約束-2
教室には一人取り残されたあたしと、無数に並べなられた机。その端っこの席に腰掛け、窓から校門を見てみる。
はにかむ彼女と
嬉しそうな裕太
「はぁ……」
その二人を見てると、幸せなような、悲しい、すごく空しいようなキモチが心を覆う。
「あの日の約束、あたし本気だったんだけどなー……」
二人で手を繋いで、校門を出ようとしている二人を見て呟く。
「あたし、ほんとに奥さんになれるのかな……なれないかな」
とてもなれそうには無かった。
中学生になってからは喋ってもないし、今日だってたまたま二人残ったからだろう。
しかも愛する彼女がいるし。
「彼女いるのに『可愛い』とか言うなよなー……期待しちゃうじゃんかぁ」
『かわいい』なら、今すぐあたしと付き合って欲しい。

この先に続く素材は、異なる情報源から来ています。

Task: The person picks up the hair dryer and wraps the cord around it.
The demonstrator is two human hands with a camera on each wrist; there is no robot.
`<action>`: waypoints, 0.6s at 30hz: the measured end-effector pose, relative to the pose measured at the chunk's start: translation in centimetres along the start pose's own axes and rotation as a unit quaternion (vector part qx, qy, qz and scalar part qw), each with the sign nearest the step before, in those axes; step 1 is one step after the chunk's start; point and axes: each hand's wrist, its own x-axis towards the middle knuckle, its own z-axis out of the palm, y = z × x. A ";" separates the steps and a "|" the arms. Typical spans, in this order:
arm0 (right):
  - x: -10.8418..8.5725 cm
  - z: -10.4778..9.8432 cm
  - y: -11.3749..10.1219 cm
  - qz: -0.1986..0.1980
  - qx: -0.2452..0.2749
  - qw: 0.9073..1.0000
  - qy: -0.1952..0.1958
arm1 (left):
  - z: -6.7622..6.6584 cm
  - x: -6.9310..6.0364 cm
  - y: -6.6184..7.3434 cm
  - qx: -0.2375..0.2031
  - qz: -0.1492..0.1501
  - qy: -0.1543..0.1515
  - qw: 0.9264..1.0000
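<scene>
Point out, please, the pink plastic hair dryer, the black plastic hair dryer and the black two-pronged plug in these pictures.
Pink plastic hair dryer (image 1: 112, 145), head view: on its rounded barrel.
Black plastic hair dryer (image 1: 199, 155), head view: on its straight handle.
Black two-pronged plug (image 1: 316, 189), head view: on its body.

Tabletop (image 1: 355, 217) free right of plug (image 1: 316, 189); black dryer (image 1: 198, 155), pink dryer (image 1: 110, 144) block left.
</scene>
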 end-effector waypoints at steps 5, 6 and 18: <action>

約束を守って欲しい。
そんな想いが全身を駆け巡って。
一人じゃどうも止められなくて。
脳が、心が。
裕太だらけになってしまう。
『好き』
この一言で済む問題なのに。
その一言で済む問題では無くなって。
この想いは
どこにどうやって閉じ込めれば良い?
この想いは
いつ消えて無くなって行くのか?
今のあたしには、
『彼女大事にしなよ』
と、偽善者ぶることしか出来ない。
見たくない現実に向かって、偽の笑顔を作り出すことしか……。
これ以上『好き』にならないために。
LOVEをLIKEに変えるために。
「きれーな落ち葉……」
二人が去った後の校庭には、無数に拡がる落ち葉。
それはまるで絨毯みたいで。
裸の地面を暖めているような気がして。